Indem weiterhin nicht immer wieder die Handlung für Musical-Einlagen unterbrochen wird, läuft das Geschehen zudem deutlich flüssiger ab. Leichte Eingewöhnungsschwierigkeiten bezüglich der Dramaturgie sind vielleicht vorhanden (vor allem nach etwa einer Stunde könnte die Konzentration leicht nachlassen), aber es hilft doch sehr, wenn man nicht immer wieder vor eine rote Ampel gestellt wird, bis es handlungstechnisch dann endlich weitergeht. Das trägt auch mit dazu bei, dass Disneys nunmehr 39. abendfüllender Spielfilm bis zum Schluss sehr temporeich vorangetrieben wird und damit wirklich zu einem einzigen verrückten Abenteuer wird, das sich keine Pausen gönnt. Die 75 Minuten Laufzeit sind auch keine Minute zu wenig, denn Momente der Ruhe sind so rar gesät, dass in dieser dicken Stunde mehr passiert als in so manchem Zweistünder.
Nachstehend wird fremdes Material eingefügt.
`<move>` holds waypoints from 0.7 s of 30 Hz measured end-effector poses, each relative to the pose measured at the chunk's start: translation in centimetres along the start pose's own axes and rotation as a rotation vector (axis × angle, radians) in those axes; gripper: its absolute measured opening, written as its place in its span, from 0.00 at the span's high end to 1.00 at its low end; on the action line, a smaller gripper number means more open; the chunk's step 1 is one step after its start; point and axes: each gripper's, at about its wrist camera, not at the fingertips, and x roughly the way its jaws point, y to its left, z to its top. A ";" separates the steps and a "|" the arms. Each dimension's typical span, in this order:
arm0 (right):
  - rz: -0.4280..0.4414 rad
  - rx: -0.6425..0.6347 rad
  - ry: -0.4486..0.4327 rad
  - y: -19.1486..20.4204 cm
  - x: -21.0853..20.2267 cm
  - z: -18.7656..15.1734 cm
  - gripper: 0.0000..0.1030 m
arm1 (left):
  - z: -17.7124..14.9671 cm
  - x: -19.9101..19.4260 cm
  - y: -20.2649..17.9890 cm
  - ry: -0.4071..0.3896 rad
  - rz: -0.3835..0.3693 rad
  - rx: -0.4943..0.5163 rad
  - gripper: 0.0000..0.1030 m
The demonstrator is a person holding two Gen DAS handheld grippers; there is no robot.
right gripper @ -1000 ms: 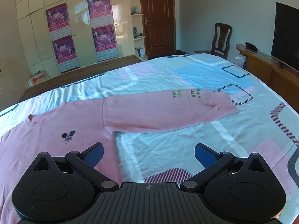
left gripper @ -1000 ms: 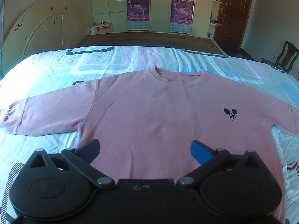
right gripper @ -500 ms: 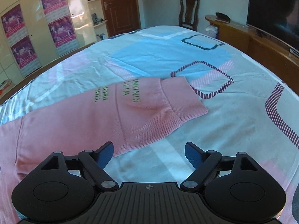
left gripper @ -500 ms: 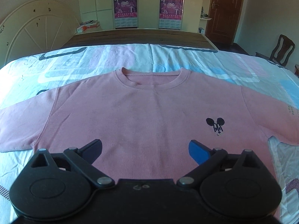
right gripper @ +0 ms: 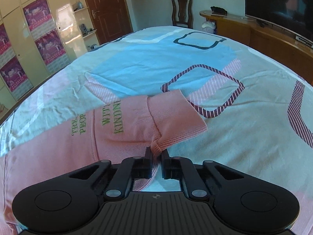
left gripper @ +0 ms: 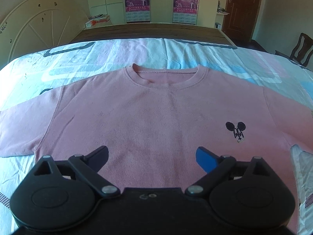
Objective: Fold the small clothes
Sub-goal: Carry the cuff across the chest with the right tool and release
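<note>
Pink ribbed-knit sweatshirt (left gripper: 152,117) lies spread flat, chest side up, on a bed covered by a pale sheet printed with blue, pink and striped shapes (left gripper: 176,52), its round neckline toward the far edge of the bed and its hem toward the near edge. At the left, one long sleeve (left gripper: 23,129) stretches out toward the left edge of the bed. Over the lower chest, the black left gripper (left gripper: 152,156) hovers with its blue-tipped fingers (left gripper: 205,157) spread wide and nothing between them. A small black mouse-head emblem (left gripper: 236,130) sits on the chest to the right of that gripper.

Further right, the other sleeve (right gripper: 78,143) runs out across the sheet (right gripper: 244,137), green lettering stitched along it. Its ribbed pink cuff (right gripper: 176,117) lies over a dark-striped diamond outline printed on the sheet. The black right gripper (right gripper: 156,152) has its jaws drawn nearly together, pinching a bunched fold of fabric at the near edge of the cuff, where sleeve and cuff meet.

Beyond the bed's far edge stand cream wardrobe doors hung with magenta posters (left gripper: 138,2), a brown wooden door (left gripper: 242,9) and a dark wooden chair (right gripper: 182,9). A large dark television screen (right gripper: 279,5) stands on a long wooden cabinet (right gripper: 273,41) along the right side of the room.
</note>
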 end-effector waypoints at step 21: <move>0.571 -0.519 -0.117 27.4 -8.2 -7.4 0.92 | 1.4 -0.6 5.5 -0.039 -0.045 -0.122 0.06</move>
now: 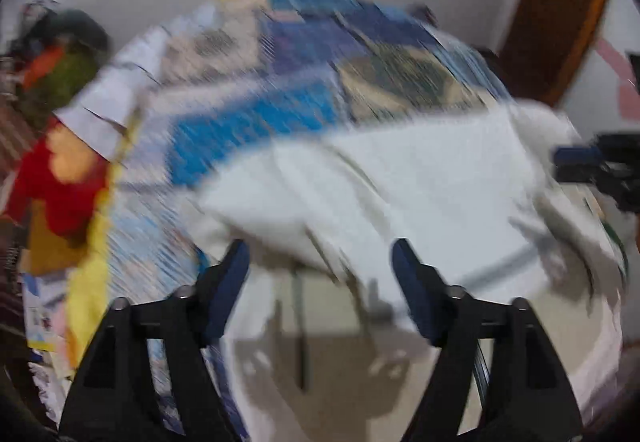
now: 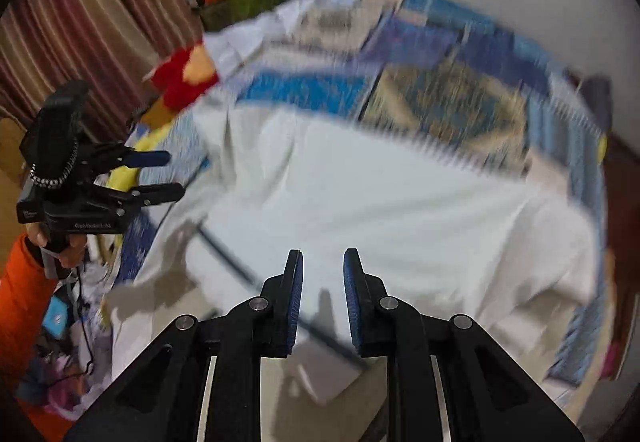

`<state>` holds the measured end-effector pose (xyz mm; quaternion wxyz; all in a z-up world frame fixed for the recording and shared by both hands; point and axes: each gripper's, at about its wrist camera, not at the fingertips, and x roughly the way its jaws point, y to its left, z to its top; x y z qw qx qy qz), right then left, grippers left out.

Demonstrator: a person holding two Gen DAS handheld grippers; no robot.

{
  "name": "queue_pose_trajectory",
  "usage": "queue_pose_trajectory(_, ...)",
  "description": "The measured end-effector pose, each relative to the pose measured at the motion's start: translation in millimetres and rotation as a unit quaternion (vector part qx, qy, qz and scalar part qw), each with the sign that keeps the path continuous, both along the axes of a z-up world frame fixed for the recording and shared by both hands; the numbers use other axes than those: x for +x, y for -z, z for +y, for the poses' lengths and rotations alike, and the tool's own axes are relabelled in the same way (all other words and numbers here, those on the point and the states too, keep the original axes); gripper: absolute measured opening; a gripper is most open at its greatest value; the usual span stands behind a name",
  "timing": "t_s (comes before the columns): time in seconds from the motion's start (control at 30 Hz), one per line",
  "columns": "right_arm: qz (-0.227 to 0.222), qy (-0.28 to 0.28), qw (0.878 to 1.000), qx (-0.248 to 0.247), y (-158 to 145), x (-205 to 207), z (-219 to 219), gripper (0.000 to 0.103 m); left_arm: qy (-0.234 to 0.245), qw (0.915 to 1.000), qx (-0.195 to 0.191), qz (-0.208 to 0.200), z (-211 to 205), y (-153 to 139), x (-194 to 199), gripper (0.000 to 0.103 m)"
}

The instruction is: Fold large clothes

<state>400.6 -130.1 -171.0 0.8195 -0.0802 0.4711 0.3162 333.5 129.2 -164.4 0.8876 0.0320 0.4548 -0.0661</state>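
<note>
Below, in the left wrist view, the left gripper (image 1: 318,262) has its fingers (image 1: 230,278) spread wide with nothing between them. The white garment (image 1: 420,186) lies just ahead of the fingers and to their right, spread over a blue patterned bed cover (image 1: 256,122). A red and yellow plush toy (image 1: 60,178) sits far to the left of the fingers.

In the right wrist view, the right gripper (image 2: 322,278) has its fingers (image 2: 294,290) drawn close, a narrow gap left, pinching nothing. The white garment (image 2: 380,202) lies under and ahead of them. No container is visible.
</note>
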Motion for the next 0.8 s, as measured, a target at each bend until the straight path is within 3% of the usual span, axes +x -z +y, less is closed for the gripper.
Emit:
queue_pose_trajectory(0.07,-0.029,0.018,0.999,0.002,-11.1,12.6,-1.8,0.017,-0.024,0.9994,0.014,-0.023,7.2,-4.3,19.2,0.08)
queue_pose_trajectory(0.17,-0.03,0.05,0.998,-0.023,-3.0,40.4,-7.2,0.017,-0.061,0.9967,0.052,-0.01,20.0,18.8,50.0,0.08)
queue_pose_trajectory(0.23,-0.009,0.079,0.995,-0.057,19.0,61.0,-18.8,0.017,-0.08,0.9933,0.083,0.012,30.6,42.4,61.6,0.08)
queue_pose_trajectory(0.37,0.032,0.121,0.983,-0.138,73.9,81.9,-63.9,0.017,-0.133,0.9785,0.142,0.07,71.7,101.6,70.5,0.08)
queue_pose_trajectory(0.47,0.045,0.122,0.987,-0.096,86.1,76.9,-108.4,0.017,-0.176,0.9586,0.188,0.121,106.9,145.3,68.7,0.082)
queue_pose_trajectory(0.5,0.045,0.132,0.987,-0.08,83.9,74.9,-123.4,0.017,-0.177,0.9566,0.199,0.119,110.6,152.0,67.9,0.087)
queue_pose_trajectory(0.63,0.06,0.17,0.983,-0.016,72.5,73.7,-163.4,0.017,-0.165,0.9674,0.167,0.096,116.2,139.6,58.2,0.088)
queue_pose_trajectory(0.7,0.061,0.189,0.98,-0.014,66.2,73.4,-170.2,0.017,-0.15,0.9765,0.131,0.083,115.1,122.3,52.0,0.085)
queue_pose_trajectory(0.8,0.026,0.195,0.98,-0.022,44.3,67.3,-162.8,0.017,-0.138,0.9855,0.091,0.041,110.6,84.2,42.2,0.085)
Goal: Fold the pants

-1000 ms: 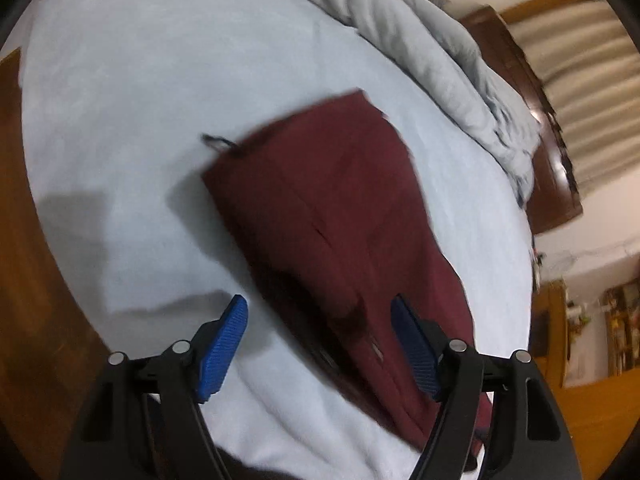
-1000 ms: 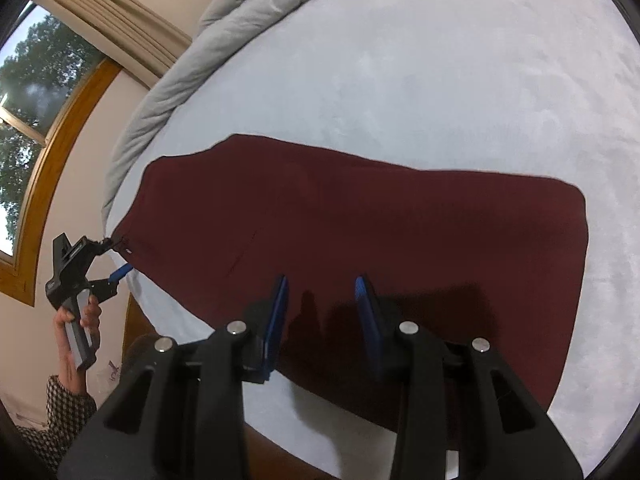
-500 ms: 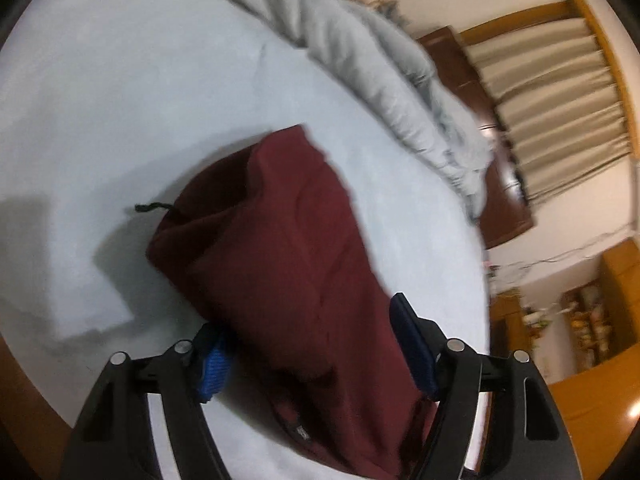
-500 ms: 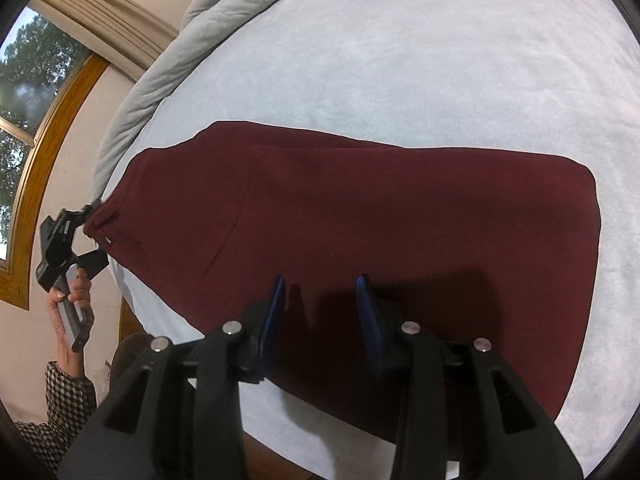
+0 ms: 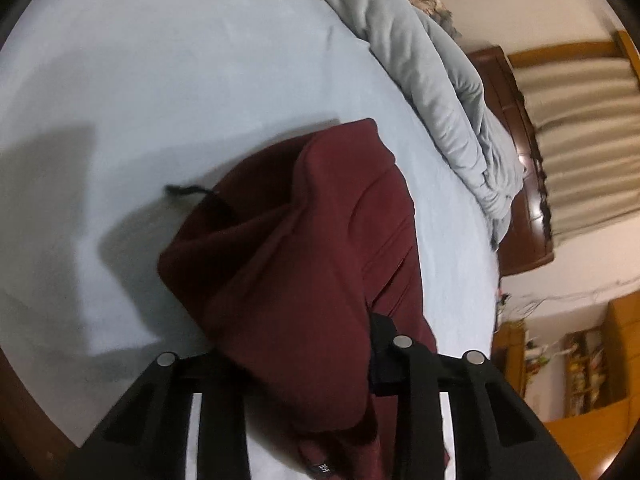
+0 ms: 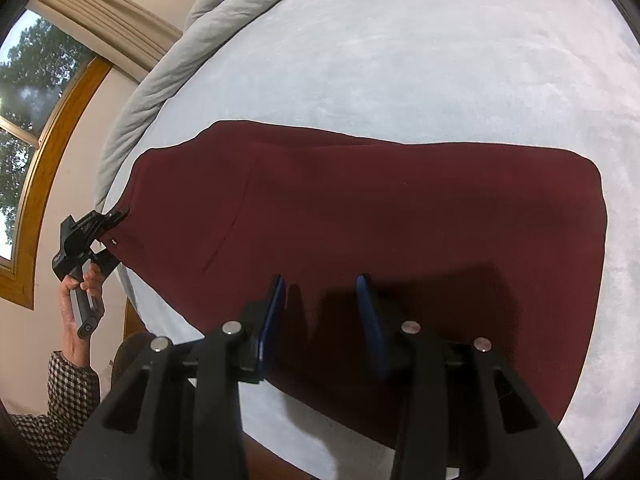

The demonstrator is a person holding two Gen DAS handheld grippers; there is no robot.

Freigegeben ist der Film für alle Altersklassen, und allen Altersklassen kann er dann auch wirklich mal empfohlen werden - denn nicht nur Kinder werden was zu lachen haben. Der Humor ist nun nicht sonderlich tiefgründig oder subtil, aber er ist eindeutig so konzipiert, dass ihm auch Erwachsene einiges entnehmen können. Selbst sarkastische Brocken und knallharte Zyniker sollten ruhig mal einen Blick auf den Film werfen. Die Gefahr der Vergiftung durch Versüßung besteht in keiner Sekunde. Die Wortgefechte sind immer rasant, witzig und spritzig, ohne selbstverständlich mal das jugendfreie Metier zu verlassen, das sollte klar sein. Und doch kommen die Schmunzler fast im Sekundentakt. Selten sind Lachanfälle zu erwarten, Rohrkrepierer aber ebensowenig, denn die ganze Geschichte ist einfach durch und durch charmant. Dass Disney so konsequent auf Slapstick setzt, verwundert sehr, ist aber absolut zu begrüßen, weil schwerfällig emotionale Szenen damit verhindert werden. Der Grundgedanke hinter der Geschichte, nämlich die Warnung davor, den gesellschaftlichen Status über Freundschaft und Freundlichkeit gegenüber den Mitbürgern zu stellen, wird also ausnahmsweise mal nicht mit Gewalt in den Rachen des Zuschauers gestopft. Im Vordergrund steht endlich mal das, was bei Disney eigentlich immer im Vordergrund stehen sollte: Die Unterhaltung.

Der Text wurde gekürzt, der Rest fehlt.